What the task requires
Find the line in the entries below that contains "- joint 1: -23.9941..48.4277". Repeat it exactly, and every line after it through the line that contains "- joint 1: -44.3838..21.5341".

Dataset excerpts START

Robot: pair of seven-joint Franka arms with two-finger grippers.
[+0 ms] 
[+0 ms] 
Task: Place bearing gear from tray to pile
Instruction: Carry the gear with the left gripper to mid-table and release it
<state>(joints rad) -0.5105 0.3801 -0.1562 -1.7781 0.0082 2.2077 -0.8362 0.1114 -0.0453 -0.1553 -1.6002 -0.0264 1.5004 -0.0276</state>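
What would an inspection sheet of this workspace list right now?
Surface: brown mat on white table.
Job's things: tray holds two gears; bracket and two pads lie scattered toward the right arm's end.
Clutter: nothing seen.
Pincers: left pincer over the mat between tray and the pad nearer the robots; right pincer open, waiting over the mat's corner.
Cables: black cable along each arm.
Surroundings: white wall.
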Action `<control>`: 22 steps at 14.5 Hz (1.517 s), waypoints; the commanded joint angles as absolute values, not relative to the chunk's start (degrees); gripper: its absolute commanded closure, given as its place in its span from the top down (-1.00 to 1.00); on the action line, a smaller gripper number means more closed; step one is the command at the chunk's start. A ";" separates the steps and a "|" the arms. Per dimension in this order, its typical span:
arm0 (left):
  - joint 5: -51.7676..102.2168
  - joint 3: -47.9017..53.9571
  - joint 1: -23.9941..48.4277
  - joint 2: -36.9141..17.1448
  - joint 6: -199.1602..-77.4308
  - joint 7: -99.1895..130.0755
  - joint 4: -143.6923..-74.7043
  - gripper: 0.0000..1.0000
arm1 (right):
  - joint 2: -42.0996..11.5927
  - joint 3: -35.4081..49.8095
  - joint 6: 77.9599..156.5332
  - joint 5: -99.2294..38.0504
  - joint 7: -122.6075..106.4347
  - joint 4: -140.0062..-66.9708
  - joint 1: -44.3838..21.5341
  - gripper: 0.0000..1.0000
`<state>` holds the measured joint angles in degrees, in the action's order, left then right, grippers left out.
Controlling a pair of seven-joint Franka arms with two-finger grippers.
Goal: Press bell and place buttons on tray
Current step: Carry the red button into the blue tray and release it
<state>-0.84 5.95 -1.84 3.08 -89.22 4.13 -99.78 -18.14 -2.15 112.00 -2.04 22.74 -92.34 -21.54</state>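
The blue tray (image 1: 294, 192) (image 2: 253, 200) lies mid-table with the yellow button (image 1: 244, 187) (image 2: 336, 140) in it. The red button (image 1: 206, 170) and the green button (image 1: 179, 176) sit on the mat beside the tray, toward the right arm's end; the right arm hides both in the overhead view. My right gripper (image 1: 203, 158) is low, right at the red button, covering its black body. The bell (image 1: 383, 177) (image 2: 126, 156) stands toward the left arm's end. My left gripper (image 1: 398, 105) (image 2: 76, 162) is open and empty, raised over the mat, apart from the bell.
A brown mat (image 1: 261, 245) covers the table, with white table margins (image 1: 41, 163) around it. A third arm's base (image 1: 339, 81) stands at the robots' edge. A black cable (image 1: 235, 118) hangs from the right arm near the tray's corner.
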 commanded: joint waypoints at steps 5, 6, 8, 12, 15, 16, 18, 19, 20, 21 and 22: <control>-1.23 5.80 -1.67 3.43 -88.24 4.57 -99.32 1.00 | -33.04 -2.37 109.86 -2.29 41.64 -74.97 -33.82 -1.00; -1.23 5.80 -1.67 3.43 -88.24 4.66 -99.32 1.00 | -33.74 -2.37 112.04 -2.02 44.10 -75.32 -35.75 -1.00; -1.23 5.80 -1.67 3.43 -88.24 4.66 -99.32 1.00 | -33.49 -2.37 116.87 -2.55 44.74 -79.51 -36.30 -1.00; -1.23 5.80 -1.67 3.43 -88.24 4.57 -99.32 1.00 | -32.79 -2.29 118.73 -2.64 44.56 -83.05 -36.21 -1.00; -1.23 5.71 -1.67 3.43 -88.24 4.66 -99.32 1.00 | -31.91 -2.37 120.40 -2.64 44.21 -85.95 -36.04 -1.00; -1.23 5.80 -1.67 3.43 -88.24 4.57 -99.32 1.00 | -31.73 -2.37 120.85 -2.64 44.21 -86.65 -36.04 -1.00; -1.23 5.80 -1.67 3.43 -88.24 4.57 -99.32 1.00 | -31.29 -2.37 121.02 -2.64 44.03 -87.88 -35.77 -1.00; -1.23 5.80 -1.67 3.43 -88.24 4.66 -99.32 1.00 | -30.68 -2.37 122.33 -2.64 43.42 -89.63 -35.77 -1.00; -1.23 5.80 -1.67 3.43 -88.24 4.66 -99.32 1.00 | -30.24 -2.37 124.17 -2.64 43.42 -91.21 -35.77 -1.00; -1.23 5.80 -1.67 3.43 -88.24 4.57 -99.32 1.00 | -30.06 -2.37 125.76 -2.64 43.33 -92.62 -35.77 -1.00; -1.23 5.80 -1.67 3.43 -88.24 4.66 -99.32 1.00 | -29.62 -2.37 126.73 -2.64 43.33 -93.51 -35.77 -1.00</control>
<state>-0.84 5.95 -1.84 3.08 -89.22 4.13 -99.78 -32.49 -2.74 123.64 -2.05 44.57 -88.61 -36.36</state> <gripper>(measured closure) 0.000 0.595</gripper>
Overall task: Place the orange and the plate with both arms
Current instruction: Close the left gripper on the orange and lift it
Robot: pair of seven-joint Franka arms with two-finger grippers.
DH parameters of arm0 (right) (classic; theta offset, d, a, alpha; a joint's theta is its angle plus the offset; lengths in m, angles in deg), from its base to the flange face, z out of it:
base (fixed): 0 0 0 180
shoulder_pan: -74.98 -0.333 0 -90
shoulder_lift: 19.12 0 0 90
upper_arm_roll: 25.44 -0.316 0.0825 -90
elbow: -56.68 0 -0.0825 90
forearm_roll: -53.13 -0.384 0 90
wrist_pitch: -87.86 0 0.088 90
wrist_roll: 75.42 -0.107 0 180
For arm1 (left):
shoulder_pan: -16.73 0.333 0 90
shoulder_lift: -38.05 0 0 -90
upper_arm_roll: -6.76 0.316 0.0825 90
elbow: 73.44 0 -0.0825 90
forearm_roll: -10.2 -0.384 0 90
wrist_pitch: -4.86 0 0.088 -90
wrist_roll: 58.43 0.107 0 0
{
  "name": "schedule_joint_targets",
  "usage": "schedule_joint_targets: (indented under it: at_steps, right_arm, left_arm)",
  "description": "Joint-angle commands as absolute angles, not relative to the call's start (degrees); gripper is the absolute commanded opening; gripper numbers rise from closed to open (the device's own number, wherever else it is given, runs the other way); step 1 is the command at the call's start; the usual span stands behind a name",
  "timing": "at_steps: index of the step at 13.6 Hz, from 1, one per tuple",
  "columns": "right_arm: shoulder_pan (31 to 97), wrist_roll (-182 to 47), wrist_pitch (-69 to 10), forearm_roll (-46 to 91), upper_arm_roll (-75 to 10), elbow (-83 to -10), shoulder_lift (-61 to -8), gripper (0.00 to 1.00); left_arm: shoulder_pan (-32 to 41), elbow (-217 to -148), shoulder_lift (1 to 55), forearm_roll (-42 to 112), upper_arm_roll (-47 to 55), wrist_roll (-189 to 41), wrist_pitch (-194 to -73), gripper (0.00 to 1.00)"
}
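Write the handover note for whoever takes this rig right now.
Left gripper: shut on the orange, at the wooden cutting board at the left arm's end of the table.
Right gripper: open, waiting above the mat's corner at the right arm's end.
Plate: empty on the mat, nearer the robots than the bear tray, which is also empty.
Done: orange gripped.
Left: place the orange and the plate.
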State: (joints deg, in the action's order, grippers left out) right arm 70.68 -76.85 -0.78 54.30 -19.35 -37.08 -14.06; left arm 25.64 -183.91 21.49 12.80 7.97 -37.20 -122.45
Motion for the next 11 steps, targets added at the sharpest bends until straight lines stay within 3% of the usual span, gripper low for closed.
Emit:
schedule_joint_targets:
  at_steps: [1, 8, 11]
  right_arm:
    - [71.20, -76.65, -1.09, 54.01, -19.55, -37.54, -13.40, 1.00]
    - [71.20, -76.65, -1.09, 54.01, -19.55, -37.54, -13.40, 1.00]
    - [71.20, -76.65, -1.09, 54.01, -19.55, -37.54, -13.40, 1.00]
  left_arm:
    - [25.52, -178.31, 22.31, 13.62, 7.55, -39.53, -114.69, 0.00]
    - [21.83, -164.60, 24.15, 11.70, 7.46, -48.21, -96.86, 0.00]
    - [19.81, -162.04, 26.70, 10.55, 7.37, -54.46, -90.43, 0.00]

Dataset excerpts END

Answer space
  - joint 1: -23.9941..48.4277
  - joint 2: -36.9141..17.1448
  - joint 6: -199.1602..-77.4308
  - joint 7: -99.1895..130.0755
  - joint 4: -143.6923..-74.7043
  - gripper: 0.0000..1.0000
arm1 (right):
  - joint 2: -42.0996..11.5927
  - joint 3: -35.4081..49.8095
  - joint 6: 77.9599..156.5332
  - joint 5: -99.2294..38.0504
  - joint 7: -122.6075..106.4347
  - joint 4: -140.0062..-66.9708
  - joint 1: -44.3838..21.5341

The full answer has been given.